**EXERCISE**. Return the lines below exactly as they appear, please, starting with the first and ending with the one that contains "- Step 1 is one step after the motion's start".

**RECORDS TO PROCESS**.
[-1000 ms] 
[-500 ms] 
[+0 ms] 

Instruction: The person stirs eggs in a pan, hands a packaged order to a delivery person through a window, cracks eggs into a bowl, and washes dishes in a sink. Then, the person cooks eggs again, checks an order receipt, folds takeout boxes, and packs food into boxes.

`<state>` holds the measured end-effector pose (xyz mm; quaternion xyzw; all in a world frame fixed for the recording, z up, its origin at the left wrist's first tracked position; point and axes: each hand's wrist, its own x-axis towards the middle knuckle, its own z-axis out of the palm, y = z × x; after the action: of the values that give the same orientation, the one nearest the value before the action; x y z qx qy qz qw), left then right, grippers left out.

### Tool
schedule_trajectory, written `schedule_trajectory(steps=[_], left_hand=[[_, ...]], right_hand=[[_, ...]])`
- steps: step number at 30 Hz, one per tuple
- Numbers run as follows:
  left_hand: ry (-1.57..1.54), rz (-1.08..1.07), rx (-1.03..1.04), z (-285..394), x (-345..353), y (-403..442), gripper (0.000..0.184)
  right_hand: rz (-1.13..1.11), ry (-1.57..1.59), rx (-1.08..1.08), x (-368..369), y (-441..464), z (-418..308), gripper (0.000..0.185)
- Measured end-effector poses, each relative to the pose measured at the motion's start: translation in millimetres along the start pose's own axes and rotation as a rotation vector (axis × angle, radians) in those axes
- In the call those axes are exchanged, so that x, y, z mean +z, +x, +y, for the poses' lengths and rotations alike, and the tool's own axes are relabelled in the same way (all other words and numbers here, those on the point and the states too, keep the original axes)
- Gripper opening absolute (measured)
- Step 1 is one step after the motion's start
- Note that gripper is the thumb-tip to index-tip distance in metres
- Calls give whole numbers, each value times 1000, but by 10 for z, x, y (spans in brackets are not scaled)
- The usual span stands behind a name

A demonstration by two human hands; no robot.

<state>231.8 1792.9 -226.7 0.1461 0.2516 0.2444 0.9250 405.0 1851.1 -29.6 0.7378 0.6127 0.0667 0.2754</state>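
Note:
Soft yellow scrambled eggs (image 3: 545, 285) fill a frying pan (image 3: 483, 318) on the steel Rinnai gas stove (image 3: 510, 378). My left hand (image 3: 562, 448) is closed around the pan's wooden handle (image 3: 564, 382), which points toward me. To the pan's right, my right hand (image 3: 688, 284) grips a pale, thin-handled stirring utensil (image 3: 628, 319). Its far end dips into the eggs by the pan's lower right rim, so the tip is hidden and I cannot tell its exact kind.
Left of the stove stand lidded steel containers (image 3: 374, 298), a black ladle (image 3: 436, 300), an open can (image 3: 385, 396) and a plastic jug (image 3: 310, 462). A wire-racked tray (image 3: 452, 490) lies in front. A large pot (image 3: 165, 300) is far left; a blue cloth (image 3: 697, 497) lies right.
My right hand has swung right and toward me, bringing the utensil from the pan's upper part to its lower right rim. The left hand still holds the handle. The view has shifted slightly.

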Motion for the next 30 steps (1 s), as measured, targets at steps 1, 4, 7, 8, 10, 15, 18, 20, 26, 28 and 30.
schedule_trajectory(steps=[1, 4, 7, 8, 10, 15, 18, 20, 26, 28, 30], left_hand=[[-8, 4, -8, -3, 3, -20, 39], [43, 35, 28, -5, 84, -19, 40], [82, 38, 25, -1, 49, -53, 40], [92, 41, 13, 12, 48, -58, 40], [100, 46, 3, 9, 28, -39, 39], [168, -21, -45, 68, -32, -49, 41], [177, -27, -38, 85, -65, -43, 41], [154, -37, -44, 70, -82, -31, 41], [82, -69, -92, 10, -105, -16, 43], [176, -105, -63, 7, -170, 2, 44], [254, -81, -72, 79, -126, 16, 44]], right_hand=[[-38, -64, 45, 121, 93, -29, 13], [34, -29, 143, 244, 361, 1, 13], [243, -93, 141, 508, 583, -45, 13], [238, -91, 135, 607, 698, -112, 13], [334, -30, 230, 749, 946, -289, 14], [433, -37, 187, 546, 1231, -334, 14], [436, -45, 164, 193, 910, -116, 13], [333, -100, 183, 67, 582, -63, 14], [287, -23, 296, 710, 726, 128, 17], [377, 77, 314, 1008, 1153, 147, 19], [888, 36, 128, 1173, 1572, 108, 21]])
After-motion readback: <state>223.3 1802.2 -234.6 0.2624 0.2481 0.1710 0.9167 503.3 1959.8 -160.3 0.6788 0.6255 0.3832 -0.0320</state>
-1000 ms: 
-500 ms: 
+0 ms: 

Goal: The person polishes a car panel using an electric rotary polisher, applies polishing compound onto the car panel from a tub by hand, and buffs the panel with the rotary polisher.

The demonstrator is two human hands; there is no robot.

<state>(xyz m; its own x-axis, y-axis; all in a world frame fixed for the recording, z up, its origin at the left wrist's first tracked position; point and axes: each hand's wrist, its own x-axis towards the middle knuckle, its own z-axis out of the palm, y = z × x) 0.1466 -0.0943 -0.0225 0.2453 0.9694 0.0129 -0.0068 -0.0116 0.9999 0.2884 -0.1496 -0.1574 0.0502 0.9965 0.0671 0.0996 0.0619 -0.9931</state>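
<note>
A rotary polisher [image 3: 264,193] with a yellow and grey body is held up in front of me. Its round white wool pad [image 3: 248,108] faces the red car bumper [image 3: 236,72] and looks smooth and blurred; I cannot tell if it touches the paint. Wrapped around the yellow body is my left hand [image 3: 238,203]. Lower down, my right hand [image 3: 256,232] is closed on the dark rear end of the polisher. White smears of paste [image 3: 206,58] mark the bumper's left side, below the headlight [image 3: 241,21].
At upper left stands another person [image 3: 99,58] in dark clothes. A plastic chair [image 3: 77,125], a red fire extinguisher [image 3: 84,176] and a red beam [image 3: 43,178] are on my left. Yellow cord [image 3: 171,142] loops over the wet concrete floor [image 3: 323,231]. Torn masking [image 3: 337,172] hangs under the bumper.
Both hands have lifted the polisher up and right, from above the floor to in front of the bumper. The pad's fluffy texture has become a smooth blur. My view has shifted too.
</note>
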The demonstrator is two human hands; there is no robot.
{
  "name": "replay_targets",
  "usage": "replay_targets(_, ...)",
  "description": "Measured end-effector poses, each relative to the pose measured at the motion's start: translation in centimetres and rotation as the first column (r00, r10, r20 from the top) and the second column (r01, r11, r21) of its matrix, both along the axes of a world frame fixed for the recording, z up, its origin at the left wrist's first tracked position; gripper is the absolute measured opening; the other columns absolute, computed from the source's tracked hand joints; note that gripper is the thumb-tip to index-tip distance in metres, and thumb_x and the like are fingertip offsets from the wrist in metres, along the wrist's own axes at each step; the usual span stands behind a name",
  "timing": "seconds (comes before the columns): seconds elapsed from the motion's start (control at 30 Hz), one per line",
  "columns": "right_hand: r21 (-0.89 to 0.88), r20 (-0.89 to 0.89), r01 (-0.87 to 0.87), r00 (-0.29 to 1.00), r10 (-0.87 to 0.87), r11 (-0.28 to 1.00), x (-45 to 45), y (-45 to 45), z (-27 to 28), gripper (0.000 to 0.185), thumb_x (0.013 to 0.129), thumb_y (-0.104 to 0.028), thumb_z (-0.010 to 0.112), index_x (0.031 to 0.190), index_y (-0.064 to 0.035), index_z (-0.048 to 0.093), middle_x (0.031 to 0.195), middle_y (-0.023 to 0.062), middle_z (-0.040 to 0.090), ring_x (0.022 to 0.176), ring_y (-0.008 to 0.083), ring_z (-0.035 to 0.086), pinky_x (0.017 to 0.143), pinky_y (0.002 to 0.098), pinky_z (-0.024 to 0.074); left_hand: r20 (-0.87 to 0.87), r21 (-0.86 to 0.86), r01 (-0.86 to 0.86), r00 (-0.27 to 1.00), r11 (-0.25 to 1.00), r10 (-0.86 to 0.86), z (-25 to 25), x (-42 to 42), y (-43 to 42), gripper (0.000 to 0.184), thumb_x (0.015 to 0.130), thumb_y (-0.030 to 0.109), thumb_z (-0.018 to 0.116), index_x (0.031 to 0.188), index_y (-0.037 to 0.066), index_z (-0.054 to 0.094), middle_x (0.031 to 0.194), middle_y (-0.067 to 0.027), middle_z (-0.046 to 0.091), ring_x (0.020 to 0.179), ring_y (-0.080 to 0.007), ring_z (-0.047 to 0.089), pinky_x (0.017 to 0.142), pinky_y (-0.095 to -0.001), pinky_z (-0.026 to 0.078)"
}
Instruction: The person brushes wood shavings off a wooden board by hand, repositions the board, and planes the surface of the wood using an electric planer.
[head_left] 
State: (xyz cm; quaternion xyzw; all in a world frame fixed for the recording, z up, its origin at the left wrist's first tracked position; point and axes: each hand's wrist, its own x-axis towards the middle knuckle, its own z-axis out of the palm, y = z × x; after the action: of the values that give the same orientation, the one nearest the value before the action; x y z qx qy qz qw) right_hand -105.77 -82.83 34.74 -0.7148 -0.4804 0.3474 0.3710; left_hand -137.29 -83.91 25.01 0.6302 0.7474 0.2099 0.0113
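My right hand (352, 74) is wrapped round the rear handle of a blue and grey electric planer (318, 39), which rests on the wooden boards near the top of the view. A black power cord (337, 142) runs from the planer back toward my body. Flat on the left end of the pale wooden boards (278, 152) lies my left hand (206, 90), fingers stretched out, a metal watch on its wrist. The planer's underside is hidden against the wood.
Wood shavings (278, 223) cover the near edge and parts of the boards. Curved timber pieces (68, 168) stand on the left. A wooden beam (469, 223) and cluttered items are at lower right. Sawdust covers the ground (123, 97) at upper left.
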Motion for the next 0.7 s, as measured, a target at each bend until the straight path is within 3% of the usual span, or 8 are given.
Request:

**ANSWER FOR THIS EXERCISE**.
[-1000 ms] 
[-500 ms] 
[+0 ms] 

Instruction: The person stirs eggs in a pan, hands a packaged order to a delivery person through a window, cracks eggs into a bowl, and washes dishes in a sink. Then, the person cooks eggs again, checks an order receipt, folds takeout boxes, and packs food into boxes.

`<state>` holds the measured end-effector pose (xyz mm; quaternion xyzw; all in a world frame fixed for the recording, z up, its origin at the left wrist's first tracked position; point and axes: each hand's wrist, its own x-axis towards the middle knuckle, its own z-axis out of the palm, y = z × x; after the action: of the values that give the same orientation, the one nearest the value before the action; x y z qx qy qz qw), left then right, grippers left out.

### Tool
schedule_trajectory, written `schedule_trajectory(steps=[_], left_hand=[[_, ...]], right_hand=[[_, ...]])`
- steps: step number at 30 Hz, one per tuple
- Numbers run as follows:
  left_hand: ry (-1.57..1.54), rz (-1.08..1.07), rx (-1.03..1.04), z (-285..394), x (-345..353), y (-403..442), gripper (0.000..0.184)
  right_hand: rz (-1.13..1.11), ry (-1.57..1.59), rx (-1.08..1.08), x (-368..369), y (-441..464), z (-418..308), gripper (0.000..0.185)
- Measured end-effector poses, each relative to the pose measured at the motion's start: translation in millimetres along the start pose's own axes and rotation as a rotation vector (axis × angle, radians) in those axes
- In the call those axes are exchanged, so that x, y, z mean +z, +x, +y, for the poses' lengths and rotations alike, and the tool's own axes are relabelled in the same way (all other words and numbers here, those on the point and the states too, keep the original axes)
- Gripper opening absolute (measured)
- Step 1 is one step after the motion's start

This answer leaves nothing further to address.